I usually have juveniles or babies available and I can send pictures but the best way to pick one is to come to a show (I do Arlington and Lewisville, TX).
We wrote a care sheet for crested geckos, providing enough information for good basic care and suggestions for where to get more in-depth information.
These geckos originally came from the Middle East and South Asia, and they are in a different subfamily from the cresteds. Leopard geckos have eyelids, they are active at night, and live on the ground – so they cannot climb the walls of a terrarium.
Although we are not currently breeding leopard geckos, we have experience with them and have written a care sheet which we hope you will find useful if you are considering getting one of these lizards (or if you have one and need more information).
Our Ethical Principles Regarding Captive Reptiles
1. We keep and breed limited numbers of animals that reflect our interest, knowledge and experience. We are very familiar with the species that we choose to work with.
2. We provide good care for animals in our possession, to maintain good physical and behavioral health.
3. We do not sell or give animals to persons who, by age or level of experience and knowledge, are clearly unprepared to care for them properly.
4. We sell only healthy captive-bred animals, following relevant laws regarding sales. We do not sell hatchling or neonate reptiles that are very small and fragile or have not yet established a consistent pattern of feeding.
5. We are available for follow-up questions and support regarding any animal bought from us. We will make reasonable efforts to return calls and emails and can provide information and veterinary referrals. We can offer a refund of the price of an animal, at our sole discretion, if it dies within 3 days of receipt from causes that, in our judgment, originated prior to the sale of the animal, and if the buyer contacts us promptly with photographs and/or other documentation.
What About Salmonella?
Information taken, in part, from the Association of Reptile & Amphibian Veterinarians (ARAV)

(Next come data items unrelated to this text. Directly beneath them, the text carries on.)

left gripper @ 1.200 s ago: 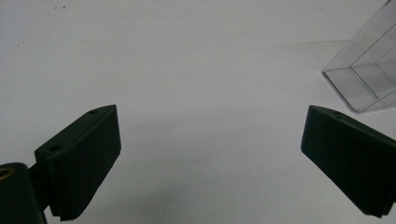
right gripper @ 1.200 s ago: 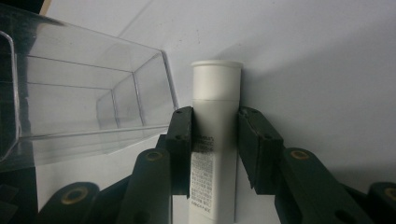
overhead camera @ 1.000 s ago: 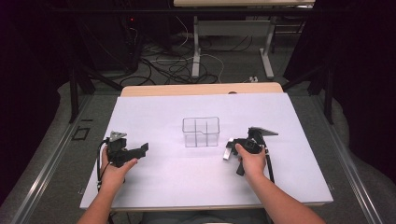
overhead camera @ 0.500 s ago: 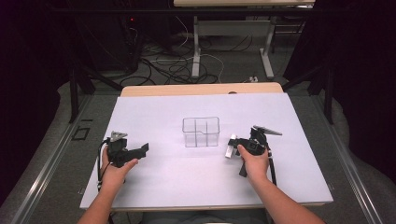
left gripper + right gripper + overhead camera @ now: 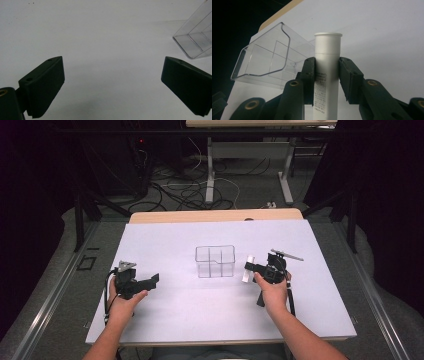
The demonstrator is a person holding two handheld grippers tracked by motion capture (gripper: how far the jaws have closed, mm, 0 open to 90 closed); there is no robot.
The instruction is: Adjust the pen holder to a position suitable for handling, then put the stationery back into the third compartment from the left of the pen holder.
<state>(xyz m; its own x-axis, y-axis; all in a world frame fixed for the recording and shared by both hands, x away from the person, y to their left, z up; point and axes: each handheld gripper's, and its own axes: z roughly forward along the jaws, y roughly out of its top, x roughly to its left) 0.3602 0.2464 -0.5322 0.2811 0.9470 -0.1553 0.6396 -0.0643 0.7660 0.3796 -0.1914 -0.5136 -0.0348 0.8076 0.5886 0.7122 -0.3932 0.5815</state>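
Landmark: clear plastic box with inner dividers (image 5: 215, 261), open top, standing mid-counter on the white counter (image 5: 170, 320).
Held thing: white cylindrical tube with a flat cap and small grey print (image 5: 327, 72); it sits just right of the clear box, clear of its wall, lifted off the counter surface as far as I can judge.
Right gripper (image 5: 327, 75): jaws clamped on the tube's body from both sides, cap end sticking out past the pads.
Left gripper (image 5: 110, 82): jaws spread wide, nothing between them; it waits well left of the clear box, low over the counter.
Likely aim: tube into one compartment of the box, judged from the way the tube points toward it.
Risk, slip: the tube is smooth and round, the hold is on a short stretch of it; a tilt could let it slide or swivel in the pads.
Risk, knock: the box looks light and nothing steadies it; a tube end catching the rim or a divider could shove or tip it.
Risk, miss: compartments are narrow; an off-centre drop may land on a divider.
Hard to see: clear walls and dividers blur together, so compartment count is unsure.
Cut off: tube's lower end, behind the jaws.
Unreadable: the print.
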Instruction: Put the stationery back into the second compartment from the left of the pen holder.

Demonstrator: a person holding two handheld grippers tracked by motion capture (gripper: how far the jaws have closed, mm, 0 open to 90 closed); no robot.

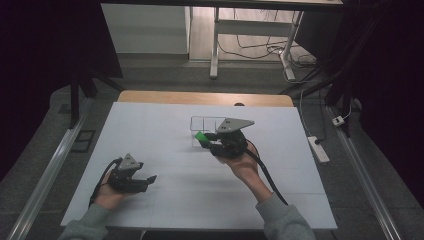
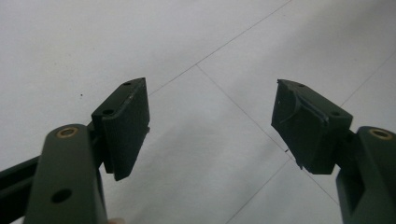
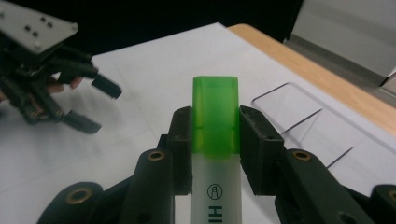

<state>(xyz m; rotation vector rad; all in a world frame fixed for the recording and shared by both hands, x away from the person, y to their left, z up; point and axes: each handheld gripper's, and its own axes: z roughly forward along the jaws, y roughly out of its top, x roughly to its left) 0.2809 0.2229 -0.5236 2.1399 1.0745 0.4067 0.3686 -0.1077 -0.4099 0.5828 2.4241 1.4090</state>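
Right gripper at frame centre clamps the green-capped highlighter; left gripper, lower left, jaws apart.

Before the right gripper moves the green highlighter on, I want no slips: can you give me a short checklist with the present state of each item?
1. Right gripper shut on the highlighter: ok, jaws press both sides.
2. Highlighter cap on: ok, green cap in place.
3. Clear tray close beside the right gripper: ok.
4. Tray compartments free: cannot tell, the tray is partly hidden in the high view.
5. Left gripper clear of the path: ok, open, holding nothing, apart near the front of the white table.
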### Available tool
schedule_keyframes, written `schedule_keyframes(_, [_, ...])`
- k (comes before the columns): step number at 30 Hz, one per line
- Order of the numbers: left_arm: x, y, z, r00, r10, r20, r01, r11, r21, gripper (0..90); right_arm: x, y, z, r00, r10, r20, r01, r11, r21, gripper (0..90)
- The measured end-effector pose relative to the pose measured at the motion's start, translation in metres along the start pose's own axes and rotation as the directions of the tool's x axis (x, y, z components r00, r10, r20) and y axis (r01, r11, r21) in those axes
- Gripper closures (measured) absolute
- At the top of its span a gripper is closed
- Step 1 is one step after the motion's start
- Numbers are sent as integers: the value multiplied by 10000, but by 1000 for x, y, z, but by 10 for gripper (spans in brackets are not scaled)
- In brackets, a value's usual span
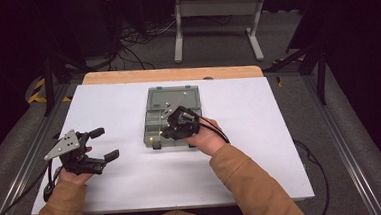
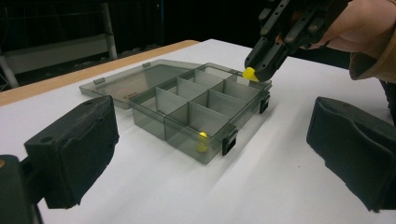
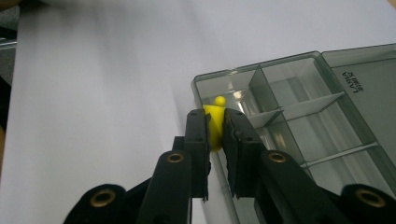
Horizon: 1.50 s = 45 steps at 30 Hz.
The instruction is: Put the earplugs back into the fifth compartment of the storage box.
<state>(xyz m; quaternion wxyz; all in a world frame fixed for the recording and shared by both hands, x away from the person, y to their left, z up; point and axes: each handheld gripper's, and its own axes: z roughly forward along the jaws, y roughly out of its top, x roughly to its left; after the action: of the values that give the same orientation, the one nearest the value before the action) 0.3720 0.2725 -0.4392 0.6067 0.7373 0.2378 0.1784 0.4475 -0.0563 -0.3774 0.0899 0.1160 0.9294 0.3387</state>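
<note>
Right gripper pinches a yellow peg between its jaws, above the near corner of the box, an open grey compartment box mid-bench. Second yellow piece lies in the box's near-left corner compartment. Lid lies flat open on the far side. Two black latches stick out on the near wall. Left gripper sits apart to the left over bare bench, jaws spread, nothing between. Nothing blocks the compartments except the dividers. Stand legs and cables on the floor beyond.

Tan sleeves, blk grippers (cabled), maybe brass screws
</note>
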Motion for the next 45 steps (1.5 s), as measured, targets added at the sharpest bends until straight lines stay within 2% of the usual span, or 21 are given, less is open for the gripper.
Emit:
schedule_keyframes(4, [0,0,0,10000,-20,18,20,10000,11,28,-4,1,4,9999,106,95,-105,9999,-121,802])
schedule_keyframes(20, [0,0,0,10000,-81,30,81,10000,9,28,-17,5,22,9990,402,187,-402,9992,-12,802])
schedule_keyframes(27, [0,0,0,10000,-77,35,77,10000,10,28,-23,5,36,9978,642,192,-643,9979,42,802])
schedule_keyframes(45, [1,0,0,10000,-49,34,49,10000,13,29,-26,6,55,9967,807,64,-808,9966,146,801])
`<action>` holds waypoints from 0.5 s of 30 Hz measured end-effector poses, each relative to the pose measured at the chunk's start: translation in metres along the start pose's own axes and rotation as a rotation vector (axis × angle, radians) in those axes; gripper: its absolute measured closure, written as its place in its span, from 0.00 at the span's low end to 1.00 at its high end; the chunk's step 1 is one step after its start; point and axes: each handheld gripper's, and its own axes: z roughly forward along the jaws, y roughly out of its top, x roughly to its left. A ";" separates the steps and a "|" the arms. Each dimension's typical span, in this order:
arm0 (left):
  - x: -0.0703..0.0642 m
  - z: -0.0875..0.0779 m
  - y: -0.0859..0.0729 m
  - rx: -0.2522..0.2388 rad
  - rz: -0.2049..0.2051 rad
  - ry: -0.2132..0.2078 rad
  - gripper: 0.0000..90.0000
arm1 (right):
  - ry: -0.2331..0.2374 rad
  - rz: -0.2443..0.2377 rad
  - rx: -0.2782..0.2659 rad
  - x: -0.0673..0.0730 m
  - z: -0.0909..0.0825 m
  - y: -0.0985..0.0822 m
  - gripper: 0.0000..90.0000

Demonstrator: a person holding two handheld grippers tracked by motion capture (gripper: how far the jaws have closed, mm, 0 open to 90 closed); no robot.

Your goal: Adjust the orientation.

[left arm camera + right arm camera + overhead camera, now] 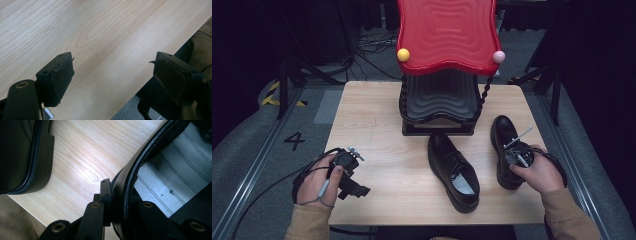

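Pale wood-grain table [377,125] | right gripper [117,202] clamped on glossy black shoe [506,150] collar | left gripper [112,77] jaws apart

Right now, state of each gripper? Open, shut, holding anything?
Left gripper: open, jaws wide apart over bare table, holding nothing.
Right gripper: shut on the right shoe, pinching its collar wall, one jaw outside, one inside.

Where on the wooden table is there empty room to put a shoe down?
The widest bare patch of the light wooden table lies left of the middle black leather shoe and the red-and-black wavy shoe rack, beyond the left gripper. A narrower strip runs between the two shoes. The right edge is crowded: the right gripper clamps the second black shoe there.
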 end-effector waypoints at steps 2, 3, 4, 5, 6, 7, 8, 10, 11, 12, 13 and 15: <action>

Reptiles often carry the Salmonella bacteria and can shed bacteria in feces, even without the reptile being ill. The bacteria can infect people if swallowed, and while most Salmonella illnesses are not serious, they can be serious or even fatal in unusual cases. Simply touching a reptile will not result in a Salmonella infection; the bacteria has to be ingested. This can happen if the person eats or drinks while handling reptiles, does not wash their hands after handling reptiles, or if kitchen or other surfaces become contaminated. Pet reptiles cannot be given antibiotics to eliminate Salmonella, and attempts to do so may contribute to drug-resistant strains of the bacteria (see ARAV, www.arav.org).
To keep it in perspective, other possible sources of Salmonella contamination can include pets such as baby chicks, hamsters, and other animals, as well as beef, poultry, milk, and eggs (see WebMD, www.webmd.com). Reptile-associated salmonellosis can generally be prevented with common-sense steps such as good hand-washing and limiting handling of reptiles by very young children.
We recommend the following: (1) you should wash your hands, at least with alcohol-based hand sanitizer, after touching reptiles; and (2) do not touch reptiles if your immune system is not healthy and working well. Households with infants or with people who have compromised immune systems should be especially cautious if they keep pet reptiles at all.